§ ABOUT THIS EXERCISE
Lines in the listing below that hold "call" are the ones to copy.

◆ ◆ ◆

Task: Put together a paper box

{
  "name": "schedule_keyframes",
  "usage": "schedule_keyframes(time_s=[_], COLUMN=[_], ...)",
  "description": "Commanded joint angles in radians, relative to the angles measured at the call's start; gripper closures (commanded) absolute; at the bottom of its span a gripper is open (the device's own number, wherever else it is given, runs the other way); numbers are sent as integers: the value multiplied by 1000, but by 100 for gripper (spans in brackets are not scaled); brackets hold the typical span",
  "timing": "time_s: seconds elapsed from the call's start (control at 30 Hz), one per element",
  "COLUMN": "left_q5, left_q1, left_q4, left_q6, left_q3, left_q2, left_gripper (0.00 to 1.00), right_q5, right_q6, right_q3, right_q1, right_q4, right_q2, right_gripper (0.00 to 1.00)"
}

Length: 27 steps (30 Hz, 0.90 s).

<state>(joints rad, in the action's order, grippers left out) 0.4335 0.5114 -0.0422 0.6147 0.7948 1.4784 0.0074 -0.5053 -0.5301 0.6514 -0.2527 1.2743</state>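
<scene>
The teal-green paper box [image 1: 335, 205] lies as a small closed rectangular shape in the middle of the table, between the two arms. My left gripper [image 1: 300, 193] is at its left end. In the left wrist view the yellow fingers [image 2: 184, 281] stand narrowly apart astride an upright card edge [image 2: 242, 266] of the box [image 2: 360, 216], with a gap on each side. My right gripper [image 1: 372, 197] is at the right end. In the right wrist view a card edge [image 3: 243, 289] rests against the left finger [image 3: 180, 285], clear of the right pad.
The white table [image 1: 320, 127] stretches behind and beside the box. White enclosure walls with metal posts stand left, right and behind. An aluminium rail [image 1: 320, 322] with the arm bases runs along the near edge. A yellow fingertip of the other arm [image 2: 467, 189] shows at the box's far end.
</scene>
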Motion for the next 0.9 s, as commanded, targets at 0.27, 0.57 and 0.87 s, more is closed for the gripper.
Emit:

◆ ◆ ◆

§ EXERCISE SOLUTION
  "description": "Commanded joint angles in radians, relative to the angles measured at the call's start; gripper closures (commanded) absolute; at the bottom of its span a gripper is open (the device's own number, wherever else it is given, runs the other way); numbers are sent as integers: the value multiplied by 1000, but by 100 for gripper (spans in brackets are not scaled); brackets hold the typical span",
  "timing": "time_s: seconds elapsed from the call's start (control at 30 Hz), one per element",

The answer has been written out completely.